Emma Vilarasau (premiada por su papelón en el festival de Sitges) es la catalizadora de tales padecimientos en la película. Una actriz sosegada, calmada, que viene como anillo al dedo al papel de Bárbara. Su mirada perdida, y su tono vacío, como intentando superar los reveses que la injusta vida da son espeluznantes, quedando perfectamente acoplados a la melancólica banda sonora de Carles Cases. Es un tándem perfecto, que dura hasta el final del visionado. (Qué final, insisto). Karra Elejalde, en el papel del inspector que investiga el caso, y Tristán Ulloa, el periodista de una revista paranormal que ayuda a Bárbara a saber más de la secta en cuestión son dignos en sus papeles, especialmente el primero, por su oquedad, aunque ambos sin excesivos alardes, apoyan a la protagonista en su camino hacia la búsqueda de su hija.

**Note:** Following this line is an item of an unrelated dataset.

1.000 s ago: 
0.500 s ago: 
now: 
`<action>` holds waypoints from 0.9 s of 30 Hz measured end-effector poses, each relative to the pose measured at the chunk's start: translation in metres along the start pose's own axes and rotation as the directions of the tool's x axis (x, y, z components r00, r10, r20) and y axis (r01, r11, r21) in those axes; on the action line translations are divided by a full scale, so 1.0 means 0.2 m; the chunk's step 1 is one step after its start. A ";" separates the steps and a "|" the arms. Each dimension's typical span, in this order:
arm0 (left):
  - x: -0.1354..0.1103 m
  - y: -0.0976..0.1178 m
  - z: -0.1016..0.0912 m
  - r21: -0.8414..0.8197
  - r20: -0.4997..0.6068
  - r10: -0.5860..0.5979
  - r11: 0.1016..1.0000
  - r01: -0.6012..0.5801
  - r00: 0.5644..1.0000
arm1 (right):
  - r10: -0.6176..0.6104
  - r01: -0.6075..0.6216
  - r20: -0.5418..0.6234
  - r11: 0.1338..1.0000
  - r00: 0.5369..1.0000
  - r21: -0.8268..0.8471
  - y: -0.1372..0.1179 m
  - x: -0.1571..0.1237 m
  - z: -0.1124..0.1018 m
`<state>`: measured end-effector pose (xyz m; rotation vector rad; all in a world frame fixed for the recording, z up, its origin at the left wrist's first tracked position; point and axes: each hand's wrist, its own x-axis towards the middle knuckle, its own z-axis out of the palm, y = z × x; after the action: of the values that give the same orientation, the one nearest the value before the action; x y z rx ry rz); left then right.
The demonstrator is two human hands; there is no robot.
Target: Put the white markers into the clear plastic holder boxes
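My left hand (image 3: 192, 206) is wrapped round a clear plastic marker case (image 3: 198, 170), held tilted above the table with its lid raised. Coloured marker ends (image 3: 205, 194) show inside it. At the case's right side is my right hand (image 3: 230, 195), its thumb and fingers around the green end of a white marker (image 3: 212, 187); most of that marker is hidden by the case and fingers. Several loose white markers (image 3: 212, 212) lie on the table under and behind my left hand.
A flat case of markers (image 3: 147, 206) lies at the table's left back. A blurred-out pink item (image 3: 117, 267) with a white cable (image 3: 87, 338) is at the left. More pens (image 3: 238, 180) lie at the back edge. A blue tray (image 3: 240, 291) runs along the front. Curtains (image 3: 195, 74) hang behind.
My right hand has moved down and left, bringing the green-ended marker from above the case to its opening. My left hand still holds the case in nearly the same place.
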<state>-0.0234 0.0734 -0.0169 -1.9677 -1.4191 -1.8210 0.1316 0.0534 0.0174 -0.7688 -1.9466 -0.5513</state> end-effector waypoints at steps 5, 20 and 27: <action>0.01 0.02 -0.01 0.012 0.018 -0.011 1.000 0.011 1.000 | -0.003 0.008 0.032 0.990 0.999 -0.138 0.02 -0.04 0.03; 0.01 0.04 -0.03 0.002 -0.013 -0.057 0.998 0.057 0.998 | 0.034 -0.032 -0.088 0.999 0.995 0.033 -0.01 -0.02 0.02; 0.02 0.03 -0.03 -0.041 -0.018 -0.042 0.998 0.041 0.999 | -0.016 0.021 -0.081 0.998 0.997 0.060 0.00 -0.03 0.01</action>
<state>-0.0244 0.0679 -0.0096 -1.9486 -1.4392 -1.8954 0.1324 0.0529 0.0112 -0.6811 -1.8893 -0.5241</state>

Años después de superar algo tan terrible, la maldad y el desaliento se adentran en la cotidianidad de una persona de a pie, quedando ésta abandonada a su soledad y rememorando uno de los peores momentos de su vida para traerlo al frente con el arma más peligrosa que tiene la mente humana: la esperanza. Este es quizá el resumen de la barbarie terrorífica que el dolor causa en personas normales y corrientes. Una secta donde cualquier intento de superación claudica al dolor, un terror que el más valiente no puede sostener, una mirada de frente a la maldad más absoluta. 

En definitiva, difícil decidir qué relata mejor lo que acabamos de contar: libro o película. Lo más recomendable en estos casos, es leer el libro, dejar que tu imaginación ponga los rostros a los personajes, y luego rezar para que el director haya elegido los actores y actrices adecuados para no estropear lo que tu imaginación ha dispuesto. En este último paso, la desgarradora actuación de Emma vale por si sola para no quedar defraudados, no os preocupéis.